» TASK TO COMPLETE
Nothing but the lines from the one containing "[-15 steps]" through the last line of the data below should be returned, each exactly as it stands, pictures excluded.

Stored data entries

————————

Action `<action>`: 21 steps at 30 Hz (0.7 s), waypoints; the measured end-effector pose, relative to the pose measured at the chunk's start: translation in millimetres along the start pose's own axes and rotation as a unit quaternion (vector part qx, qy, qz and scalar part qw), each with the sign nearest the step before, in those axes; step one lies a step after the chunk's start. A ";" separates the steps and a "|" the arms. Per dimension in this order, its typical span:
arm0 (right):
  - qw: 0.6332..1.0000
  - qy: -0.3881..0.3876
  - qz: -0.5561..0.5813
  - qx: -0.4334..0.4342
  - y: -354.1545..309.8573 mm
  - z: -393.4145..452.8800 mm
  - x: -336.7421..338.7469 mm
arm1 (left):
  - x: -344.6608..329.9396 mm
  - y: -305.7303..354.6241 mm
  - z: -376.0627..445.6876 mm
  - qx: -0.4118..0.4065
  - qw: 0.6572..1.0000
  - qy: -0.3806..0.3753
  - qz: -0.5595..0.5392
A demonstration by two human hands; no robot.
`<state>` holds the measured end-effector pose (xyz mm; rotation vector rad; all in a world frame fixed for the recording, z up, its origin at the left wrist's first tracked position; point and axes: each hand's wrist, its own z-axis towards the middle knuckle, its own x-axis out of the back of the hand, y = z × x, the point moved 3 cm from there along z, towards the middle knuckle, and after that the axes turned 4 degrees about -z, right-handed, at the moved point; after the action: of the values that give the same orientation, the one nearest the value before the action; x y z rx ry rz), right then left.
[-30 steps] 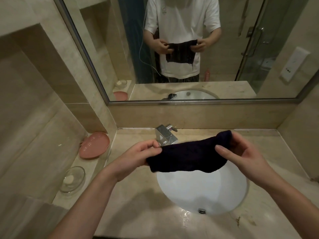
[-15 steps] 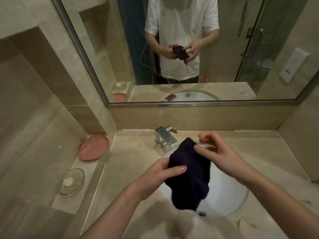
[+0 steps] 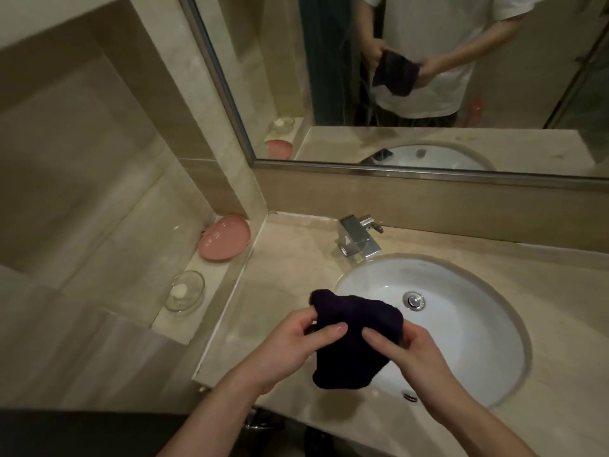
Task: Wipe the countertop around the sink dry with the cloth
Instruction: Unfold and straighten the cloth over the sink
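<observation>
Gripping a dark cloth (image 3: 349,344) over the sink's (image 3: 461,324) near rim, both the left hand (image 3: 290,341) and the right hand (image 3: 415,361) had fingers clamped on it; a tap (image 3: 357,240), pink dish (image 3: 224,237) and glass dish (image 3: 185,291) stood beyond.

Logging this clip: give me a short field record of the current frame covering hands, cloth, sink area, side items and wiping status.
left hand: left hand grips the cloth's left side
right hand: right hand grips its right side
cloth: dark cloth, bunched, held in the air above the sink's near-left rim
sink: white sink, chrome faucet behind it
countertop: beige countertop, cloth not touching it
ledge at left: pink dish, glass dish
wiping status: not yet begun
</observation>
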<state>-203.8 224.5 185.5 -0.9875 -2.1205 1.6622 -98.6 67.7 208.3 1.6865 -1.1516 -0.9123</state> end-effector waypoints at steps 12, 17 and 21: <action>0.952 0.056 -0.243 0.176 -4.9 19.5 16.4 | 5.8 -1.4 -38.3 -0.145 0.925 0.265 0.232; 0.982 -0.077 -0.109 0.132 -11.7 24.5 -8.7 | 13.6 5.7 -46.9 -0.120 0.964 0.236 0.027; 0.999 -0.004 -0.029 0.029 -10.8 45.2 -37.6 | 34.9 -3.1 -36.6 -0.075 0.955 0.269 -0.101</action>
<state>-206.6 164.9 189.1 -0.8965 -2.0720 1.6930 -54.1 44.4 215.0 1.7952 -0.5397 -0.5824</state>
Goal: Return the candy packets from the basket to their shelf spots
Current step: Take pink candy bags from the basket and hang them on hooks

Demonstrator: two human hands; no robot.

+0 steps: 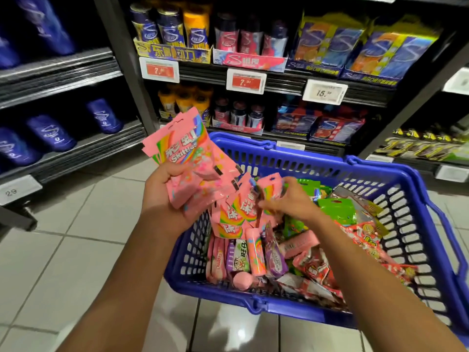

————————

» ANSWER TO THIS TASK
[-15 steps] 
[+0 steps] 
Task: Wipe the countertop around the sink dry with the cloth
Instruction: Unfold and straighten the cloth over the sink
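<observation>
Gripping a dark cloth (image 3: 349,344) over the sink's (image 3: 461,324) near rim, both the left hand (image 3: 290,341) and the right hand (image 3: 415,361) had fingers clamped on it; a tap (image 3: 357,240), pink dish (image 3: 224,237) and glass dish (image 3: 185,291) stood beyond.

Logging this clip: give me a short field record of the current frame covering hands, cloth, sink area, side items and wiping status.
left hand: left hand grips the cloth's left side
right hand: right hand grips its right side
cloth: dark cloth, bunched, held in the air above the sink's near-left rim
sink: white sink, chrome faucet behind it
countertop: beige countertop, cloth not touching it
ledge at left: pink dish, glass dish
wiping status: not yet begun
</observation>
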<state>-203.8 224.5 185.5 -0.9875 -2.1205 1.6622 -98.6 67.7 208.3 1.6865 -1.1516 -0.9123</state> end-effector waypoints at steps 12, 17 and 21: <action>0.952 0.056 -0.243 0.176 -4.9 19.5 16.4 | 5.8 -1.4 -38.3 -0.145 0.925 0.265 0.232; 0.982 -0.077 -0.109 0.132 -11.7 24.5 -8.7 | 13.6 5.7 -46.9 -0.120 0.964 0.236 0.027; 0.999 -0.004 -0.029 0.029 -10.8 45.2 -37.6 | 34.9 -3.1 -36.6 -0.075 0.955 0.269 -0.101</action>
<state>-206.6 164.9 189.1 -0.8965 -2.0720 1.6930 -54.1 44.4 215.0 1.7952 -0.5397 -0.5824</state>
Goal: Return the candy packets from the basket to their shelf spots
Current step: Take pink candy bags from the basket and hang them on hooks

Demonstrator: two human hands; no robot.

+0 steps: 

The output is finished, and nothing else is needed.